133 I therefore turn to the facts of this case. Before I do, it goes without saying that because the same facts have been relied upon in these proceedings as in the civil proceedings except for the two matters to which I have referred in those civil proceedings and because the same standard has been applied, inevitably I should make the same findings. It will be seen, therefore, on a reading of these reasons and the reasons given in the civil proceedings that the following findings substantially are identical.
THE FACTS
134 In support of its case in these proceedings, the plaintiff relied upon the first defendant’s conduct in relation to Battstone Australia Pty Ltd (Battstone) between 3 March 2003 and 3 June 2003 and Australian Marble Pty Ltd (Australian Marble) between 1 February 2003 and 14 July 2003.
135 In 1964 Mr Leone Battista commenced business as a concreter and terrazzo layer. The business was carried on under the name of ‘L & R Battista’. Gradually, the focus of the business changed and, by 1982, the business was importing granite and marble which was being cut and polished. Mr Battista was joined in partnership by his son Frank in 1988 and then by his youngest son, John in 1990. When John joined the firm the partnership name was changed to ‘L & R & J & F Battista’. Leone Battista retained the responsibility for the day-to-day management of the affairs of the partnership. Frank worked in the factory. Until 2001 the business premises were at Blair Athol. In 2001 the partnership agreed to purchase the plant and equipment of W H Martin Pty Ltd and to lease its premises at 9-17 London Road, Mile End. As a consequence, Battstone was incorporated. From October 2001 it conducted the business previously carried on by the partnership. The Blair Athol property was sold and the proceeds of sale were injected into Battstone. A further $140,000 was provided by the shareholders in cash.

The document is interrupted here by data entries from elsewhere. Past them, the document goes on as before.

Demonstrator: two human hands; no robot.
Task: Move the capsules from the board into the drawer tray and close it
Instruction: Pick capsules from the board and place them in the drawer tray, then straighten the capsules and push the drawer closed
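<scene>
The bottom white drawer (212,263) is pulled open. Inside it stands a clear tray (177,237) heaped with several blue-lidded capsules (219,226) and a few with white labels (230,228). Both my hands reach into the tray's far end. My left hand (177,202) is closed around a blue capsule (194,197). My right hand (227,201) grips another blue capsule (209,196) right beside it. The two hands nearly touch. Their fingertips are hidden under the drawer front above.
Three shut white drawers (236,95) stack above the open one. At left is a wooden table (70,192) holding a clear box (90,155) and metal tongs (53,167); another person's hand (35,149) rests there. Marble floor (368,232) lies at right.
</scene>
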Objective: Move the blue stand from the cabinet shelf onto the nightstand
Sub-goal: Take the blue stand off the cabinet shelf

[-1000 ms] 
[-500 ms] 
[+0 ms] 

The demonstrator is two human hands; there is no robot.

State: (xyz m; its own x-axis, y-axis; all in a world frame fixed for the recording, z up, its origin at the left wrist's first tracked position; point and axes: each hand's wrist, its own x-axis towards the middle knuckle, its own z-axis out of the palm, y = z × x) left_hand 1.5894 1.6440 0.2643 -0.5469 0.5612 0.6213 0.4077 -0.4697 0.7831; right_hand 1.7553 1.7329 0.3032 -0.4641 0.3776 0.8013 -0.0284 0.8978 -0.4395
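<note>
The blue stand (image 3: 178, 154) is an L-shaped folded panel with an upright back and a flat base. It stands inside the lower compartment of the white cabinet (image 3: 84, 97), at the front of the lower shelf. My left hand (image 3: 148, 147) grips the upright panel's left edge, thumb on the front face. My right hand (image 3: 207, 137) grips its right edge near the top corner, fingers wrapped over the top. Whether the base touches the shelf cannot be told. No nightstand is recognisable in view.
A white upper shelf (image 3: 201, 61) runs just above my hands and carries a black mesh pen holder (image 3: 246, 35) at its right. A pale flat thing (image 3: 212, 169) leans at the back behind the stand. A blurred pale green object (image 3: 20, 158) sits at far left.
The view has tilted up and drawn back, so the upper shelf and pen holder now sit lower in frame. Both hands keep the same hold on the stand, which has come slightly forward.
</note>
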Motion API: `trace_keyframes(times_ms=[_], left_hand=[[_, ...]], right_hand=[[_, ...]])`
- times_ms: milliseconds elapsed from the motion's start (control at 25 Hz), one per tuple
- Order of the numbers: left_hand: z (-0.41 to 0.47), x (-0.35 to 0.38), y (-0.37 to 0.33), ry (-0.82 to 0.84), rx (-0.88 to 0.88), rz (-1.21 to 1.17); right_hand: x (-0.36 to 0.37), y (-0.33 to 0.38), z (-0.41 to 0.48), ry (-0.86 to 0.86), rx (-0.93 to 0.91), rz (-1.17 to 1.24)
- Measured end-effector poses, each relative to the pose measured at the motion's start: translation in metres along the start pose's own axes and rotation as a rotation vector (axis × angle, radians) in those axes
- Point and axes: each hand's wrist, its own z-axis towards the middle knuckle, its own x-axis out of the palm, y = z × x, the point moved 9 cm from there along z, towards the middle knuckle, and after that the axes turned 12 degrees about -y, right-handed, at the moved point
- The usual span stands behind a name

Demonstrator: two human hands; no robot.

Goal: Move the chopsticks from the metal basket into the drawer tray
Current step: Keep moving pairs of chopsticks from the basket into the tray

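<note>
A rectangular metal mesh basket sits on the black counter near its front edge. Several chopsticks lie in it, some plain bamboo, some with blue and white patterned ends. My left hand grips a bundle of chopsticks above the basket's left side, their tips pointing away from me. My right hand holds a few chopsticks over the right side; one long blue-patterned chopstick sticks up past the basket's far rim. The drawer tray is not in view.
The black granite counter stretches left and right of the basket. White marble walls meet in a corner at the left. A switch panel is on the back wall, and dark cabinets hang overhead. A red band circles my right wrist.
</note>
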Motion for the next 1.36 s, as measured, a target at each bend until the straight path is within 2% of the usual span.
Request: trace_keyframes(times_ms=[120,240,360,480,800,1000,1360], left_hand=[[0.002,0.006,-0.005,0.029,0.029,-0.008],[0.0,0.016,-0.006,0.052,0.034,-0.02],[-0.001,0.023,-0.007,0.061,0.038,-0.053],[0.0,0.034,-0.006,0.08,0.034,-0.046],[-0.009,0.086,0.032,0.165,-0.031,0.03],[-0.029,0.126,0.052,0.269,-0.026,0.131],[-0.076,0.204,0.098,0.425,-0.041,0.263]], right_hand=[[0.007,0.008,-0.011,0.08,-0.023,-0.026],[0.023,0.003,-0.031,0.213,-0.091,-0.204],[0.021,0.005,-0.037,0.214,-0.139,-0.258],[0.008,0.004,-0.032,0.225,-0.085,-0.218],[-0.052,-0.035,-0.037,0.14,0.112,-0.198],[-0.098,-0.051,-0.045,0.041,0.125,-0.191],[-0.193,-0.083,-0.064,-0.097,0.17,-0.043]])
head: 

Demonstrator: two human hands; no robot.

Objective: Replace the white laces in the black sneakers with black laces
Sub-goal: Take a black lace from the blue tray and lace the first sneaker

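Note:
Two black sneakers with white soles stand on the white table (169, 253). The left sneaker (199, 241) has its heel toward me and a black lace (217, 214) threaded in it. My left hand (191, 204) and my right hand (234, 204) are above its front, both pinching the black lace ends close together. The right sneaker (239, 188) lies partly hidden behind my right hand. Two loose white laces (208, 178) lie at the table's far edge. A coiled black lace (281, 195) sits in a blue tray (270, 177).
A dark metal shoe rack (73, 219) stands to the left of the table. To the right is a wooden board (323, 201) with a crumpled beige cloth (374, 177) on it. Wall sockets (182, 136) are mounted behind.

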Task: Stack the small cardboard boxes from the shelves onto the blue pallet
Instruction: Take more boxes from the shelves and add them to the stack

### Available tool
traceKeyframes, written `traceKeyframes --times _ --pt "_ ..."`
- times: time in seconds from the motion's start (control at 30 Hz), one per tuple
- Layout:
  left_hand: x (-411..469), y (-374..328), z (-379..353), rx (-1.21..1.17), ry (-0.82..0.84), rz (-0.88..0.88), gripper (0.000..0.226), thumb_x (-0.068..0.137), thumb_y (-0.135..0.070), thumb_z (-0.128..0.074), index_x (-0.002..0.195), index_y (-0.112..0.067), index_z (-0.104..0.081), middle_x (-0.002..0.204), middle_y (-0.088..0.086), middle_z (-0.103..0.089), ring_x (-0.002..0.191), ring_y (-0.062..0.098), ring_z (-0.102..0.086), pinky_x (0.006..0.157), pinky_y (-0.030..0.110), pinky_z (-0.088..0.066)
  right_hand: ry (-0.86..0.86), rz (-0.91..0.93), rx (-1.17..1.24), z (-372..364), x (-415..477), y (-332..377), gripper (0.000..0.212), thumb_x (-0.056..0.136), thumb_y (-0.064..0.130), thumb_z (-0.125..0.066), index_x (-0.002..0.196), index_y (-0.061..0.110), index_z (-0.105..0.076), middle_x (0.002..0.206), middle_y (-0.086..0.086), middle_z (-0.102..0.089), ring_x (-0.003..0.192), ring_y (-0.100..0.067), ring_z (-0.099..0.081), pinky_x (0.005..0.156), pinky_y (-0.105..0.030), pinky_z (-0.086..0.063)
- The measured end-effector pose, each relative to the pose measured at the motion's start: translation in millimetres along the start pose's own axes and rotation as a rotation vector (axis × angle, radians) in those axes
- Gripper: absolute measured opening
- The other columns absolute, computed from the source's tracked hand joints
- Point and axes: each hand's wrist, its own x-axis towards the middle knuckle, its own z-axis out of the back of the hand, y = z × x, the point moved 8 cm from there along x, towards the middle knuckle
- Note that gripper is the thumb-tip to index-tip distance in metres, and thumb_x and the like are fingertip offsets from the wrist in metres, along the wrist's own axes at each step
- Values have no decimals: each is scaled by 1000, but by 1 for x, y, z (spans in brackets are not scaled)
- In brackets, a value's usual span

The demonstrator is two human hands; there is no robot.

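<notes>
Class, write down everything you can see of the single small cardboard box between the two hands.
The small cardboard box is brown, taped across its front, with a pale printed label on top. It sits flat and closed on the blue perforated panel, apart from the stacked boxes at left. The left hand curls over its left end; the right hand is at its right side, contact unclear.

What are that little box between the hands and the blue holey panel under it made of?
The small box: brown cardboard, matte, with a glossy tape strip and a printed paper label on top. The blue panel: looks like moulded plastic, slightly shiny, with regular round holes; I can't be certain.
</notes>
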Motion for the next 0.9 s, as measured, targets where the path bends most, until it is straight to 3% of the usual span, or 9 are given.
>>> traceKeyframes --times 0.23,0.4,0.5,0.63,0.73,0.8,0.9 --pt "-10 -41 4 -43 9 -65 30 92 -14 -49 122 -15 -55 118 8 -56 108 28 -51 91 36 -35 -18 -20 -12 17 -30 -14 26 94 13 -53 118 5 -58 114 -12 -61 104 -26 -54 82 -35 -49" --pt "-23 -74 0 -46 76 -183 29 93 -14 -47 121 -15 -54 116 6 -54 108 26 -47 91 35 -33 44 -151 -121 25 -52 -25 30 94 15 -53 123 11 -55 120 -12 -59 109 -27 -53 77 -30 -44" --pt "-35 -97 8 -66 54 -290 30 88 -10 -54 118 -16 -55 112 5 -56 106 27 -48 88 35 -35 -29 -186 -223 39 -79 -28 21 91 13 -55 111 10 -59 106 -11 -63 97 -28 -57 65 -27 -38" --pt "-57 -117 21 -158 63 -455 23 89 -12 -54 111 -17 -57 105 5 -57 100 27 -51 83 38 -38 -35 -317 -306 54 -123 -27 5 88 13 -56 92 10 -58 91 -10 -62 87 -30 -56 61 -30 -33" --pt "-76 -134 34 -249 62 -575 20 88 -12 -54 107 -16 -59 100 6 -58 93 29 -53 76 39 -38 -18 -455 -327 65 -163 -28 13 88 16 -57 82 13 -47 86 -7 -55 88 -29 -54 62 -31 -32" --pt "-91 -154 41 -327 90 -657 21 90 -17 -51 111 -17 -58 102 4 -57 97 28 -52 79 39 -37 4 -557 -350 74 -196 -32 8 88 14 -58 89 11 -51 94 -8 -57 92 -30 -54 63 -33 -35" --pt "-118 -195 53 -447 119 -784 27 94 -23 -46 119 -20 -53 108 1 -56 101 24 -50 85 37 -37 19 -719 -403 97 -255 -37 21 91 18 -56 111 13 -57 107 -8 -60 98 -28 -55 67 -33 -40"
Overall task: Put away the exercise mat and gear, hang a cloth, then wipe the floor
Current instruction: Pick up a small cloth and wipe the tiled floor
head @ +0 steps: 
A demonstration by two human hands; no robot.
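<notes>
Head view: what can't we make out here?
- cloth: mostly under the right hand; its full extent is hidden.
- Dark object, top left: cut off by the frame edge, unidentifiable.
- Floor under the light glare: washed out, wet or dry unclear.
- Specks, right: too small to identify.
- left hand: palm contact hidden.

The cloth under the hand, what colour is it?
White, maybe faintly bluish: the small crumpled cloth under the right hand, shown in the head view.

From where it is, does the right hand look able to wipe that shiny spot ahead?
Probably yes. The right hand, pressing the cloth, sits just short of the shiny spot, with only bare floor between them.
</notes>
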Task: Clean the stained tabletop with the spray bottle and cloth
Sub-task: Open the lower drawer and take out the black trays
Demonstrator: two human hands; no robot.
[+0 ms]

136 From about the middle of 2002, Quentin Blunden acted as general manager, Alby Trosi as accountant and Gina Battista as sales manager. Leone Battista assumed the role of quoting on kitchens and vanities, purchasing materials and consumables, and supervising individual jobs. Frank remained as factory manager.
137 In early 2003, Mr Blunden and Mr Trosi told Leone Battista that Battstone was in financial difficulties. As a consequence, in January 2003 Joseph Cecere was retained as Battstone’s external accounting adviser. At the time of his appointment it was his view that the company was insolvent. It was unable to pay its debts as and when they fell due, in particular, it could not pay a debt owing to the Australian Tax Office (ATO) or WorkCover instalments.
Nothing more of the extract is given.